Turkey's Ministry of Finance and Finance did not immediately respond to requests for comment.

People familiar with the matter said that the semi-annual tax measures, which are usually officially announced within the first week of each year, will show that the increase in gasoline and diesel taxes will be lower than indicated by laws and regulations, which means that the growth rate will be more moderate. The move highlights the commitment of the Turkish government led by Erdogan to help the central bank of Turkey achieve its fixed annual target of drastically reducing inflation from over 31% last month to 16% by the end of 2026.

Due to its widespread impact on increasingly high consumer inflation in Turkey, fuel costs are closely watched by the foreign exchange market.

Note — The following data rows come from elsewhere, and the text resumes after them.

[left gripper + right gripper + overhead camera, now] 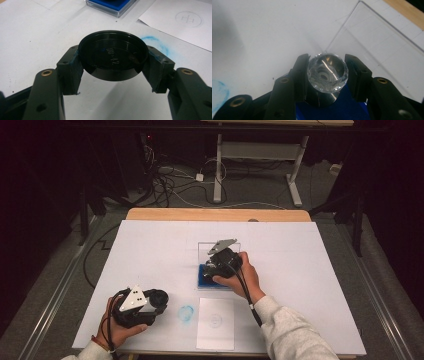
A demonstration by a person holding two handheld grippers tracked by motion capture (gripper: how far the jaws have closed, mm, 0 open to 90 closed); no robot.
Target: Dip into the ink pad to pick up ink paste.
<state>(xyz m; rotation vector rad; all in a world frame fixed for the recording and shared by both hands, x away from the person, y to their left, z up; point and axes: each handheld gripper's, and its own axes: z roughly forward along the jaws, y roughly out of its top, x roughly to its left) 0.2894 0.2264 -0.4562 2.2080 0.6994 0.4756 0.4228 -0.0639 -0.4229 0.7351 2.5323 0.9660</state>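
Crystal-topped stamp [327, 75] clamped in right claw [327, 72] over blue ink pad [210, 277] at frame center, apparently for inking, black cap [113, 55] pinched aside in left claw [113, 65].

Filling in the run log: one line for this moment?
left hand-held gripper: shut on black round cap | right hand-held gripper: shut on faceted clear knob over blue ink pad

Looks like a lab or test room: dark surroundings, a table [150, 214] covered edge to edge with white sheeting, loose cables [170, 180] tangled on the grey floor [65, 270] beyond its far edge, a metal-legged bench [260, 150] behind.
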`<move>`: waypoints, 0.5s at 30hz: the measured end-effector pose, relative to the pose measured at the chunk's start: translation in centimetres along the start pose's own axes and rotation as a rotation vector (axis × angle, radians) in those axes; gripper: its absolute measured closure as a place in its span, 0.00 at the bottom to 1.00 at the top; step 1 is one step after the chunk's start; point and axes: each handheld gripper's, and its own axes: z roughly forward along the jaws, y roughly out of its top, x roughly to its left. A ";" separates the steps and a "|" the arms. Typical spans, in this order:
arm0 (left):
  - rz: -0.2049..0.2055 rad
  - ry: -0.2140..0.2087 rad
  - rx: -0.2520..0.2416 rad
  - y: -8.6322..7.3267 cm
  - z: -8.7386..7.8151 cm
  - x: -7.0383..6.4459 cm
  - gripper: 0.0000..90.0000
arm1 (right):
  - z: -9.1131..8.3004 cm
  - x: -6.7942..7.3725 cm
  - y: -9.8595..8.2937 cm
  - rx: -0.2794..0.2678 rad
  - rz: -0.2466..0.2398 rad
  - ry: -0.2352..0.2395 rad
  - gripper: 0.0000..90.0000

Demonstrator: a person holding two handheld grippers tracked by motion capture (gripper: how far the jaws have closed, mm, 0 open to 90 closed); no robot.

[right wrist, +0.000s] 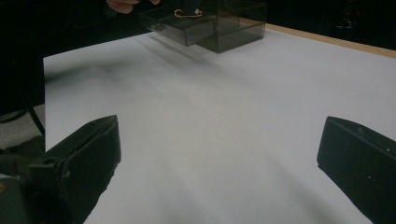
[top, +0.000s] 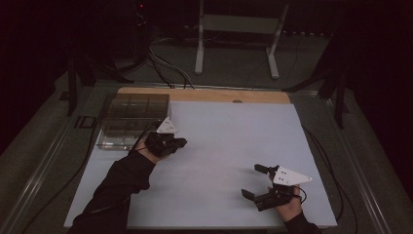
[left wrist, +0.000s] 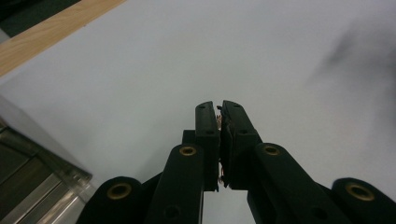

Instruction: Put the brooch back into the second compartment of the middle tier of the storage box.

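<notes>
Already your left claw [left wrist: 220, 109] is pressed together on something thin and brownish, a small item [left wrist: 222, 140] I can't identify, caught between the jaws just beside the clear compartment box [top: 132, 117] at the far left of the surface [top: 219, 146]. In the right gripper view a small gold safety pin [right wrist: 188, 13] sits inside one compartment of that box, so I'd judge at least one piece is stowed and the pinched one is yet to be dropped in. Your left forearm reaches forward across the sheet, claw angled down near the box's near corner. Your right claw [top: 260, 182] rests low at the near right, jaws spread wide and empty, pointing left, well apart from the box.
</notes>
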 end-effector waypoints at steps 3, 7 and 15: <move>-0.003 0.009 0.002 -0.2 -0.4 0.2 0.97 | 0.0 0.0 0.0 0.001 -0.002 0.000 0.00; -0.012 0.018 0.004 -0.6 -1.0 0.5 0.97 | 0.0 0.0 0.0 0.000 0.001 0.000 0.00; -0.025 0.041 0.005 -1.2 -2.1 1.1 0.97 | 0.1 0.1 0.0 0.003 -0.003 0.000 0.00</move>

The special consumption tax on gasoline and diesel is usually raised twice a year, and the increase matches the producer price inflation accumulated during the previous six months.

The increase at the beginning of 2025 was also slightly lower than the level implied by this calculation formula, as the Turkish authorities tried to contain price pressure.

The new year's measures will also target so-called “regulated prices,” that is, all goods and services directly set or influenced by governments and regulators. Tobacco, alcoholic beverages, and energy all fall into this category.

Turkey's Finance and Finance Minister Mehmet Simsek said last month that part of the tax increase would be based on target inflation rather than the 25.5% revaluation rate as data — the latter is an indicator that is in line with producer price inflation.

According to Turkish economists' expectations, the country's consumer price increase is expected to reach about 30% at the end of the year, which is six percentage points higher than the central bank's year-end target (the central bank of Turkey has set an inflation target of 24% for the end of 2025). According to forecasts compiled by the agency, analysts expect the indicator to slow to slightly above 25% after 12 months.

It is worth noting that as of December 2025, the Bank of Turkey was not in the “process of raising interest rates,” but had already cut interest rates/easing: for example, on December 11, 2025, the central bank lowered the interest rate on the one-week repurchase policy from 39.5% to 38%, and clearly placed it in the context of a “declining inflation process (disinflation)”.

The reason why Turkey's inflation is still high (for example, about 31.1% year on year in November 2025) is mainly due to the combination of import and energy/food cost transmission due to the sharp depreciation of the lira in the past few years, inflation expectations and stickiness in pricing behavior (including indexing/promotion mechanisms for wages and prices), and administrative price factors such as tax/regulated price adjustments; the deeper “sequelae” stem from the previous period, which still drove interest rate cuts and credit expansion in a high-inflation environment, triggering an exchange rate and inflation spiral (2022 inflation once exceeded 85% and was accompanied by a currency crisis) “Dust Typical results from “Erdoganomics”.